Why organizers are determined not to let the pandemic spoil its milestone

Image of gold trophy on top of stack of booksThe National Business Book Award turns 35 this year (Books by Getty; trophy by iStock)

Literary prizes, the keystone species in the contemporary book world’s ecosystem, do not usually change markedly from year to year. There are new titles and authors, of course, but the gathering of the clan—writers, publishers, critics, sponsors, ordinary (albeit crucial) readers—goes on as always, as does the burst of publicity and tendency of nonfiction nominees to reflect current issues. Unless, that is, there is a milestone anniversary to celebrate with more flourish than usual, or a crowd-dispersing pandemic to wrestle with.

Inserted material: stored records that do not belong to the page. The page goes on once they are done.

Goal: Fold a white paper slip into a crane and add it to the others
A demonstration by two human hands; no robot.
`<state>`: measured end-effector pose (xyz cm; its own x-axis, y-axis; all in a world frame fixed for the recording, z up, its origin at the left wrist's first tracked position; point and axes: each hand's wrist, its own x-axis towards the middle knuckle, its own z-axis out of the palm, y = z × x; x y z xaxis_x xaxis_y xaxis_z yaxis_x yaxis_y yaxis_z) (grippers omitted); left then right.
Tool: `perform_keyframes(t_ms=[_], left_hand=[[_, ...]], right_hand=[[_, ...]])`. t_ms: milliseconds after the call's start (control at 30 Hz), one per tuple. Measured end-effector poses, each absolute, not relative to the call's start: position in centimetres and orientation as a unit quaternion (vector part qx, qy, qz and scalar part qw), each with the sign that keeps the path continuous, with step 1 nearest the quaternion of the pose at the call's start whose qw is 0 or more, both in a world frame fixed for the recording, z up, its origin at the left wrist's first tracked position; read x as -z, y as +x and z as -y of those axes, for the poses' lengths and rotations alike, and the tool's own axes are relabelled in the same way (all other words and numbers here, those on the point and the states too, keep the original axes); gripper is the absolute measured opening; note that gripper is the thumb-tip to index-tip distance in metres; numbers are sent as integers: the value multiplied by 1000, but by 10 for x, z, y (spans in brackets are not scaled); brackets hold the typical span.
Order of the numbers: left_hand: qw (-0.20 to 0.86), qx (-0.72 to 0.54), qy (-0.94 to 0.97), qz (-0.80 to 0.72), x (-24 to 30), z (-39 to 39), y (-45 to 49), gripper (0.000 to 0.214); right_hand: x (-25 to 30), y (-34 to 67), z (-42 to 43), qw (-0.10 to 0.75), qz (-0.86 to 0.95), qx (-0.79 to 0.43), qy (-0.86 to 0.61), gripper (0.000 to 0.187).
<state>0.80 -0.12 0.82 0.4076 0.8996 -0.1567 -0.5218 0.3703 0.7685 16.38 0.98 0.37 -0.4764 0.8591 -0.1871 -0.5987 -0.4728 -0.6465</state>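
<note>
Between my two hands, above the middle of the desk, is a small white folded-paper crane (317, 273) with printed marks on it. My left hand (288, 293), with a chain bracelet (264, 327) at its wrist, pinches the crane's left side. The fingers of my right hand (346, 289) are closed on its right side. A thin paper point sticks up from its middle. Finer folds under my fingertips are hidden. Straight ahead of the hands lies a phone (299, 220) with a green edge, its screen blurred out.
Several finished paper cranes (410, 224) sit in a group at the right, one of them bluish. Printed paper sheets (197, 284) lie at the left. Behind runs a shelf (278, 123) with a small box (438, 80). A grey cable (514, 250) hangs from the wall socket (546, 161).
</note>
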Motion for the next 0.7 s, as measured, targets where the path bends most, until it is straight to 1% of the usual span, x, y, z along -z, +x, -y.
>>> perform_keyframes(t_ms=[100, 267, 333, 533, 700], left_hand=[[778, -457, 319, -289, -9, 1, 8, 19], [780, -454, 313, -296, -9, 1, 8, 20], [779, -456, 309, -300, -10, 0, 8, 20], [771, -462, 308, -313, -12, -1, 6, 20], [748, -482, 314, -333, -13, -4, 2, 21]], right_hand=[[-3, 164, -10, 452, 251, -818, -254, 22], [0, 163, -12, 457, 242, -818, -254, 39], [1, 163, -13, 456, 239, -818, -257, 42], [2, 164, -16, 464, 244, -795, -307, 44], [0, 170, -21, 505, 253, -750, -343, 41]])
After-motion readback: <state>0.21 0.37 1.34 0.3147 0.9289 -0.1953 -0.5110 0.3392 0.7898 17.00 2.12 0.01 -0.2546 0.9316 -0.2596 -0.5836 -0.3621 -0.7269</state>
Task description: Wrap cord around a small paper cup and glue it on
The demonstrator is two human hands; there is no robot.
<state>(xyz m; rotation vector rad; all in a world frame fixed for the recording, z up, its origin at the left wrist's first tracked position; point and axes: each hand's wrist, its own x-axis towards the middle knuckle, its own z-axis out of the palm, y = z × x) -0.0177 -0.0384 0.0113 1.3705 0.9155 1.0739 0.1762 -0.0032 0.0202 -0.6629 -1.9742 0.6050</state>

Or both. The National Business Book Award (NBBA) turns 35 this year and wants to throw a party. Mary Ann Freedman, the marketing consultant who took over management of the then-two-year-old award in 1987, had never heard of the NBBA before she was offered the job. Now, “it’s a labour of love,” she says, and the $30,000 prize a major moment on the book world calendar. “I get excited every year by the books and how savvy Canadian business writers are, how their take on world events and trends is so often different than you would read elsewhere.”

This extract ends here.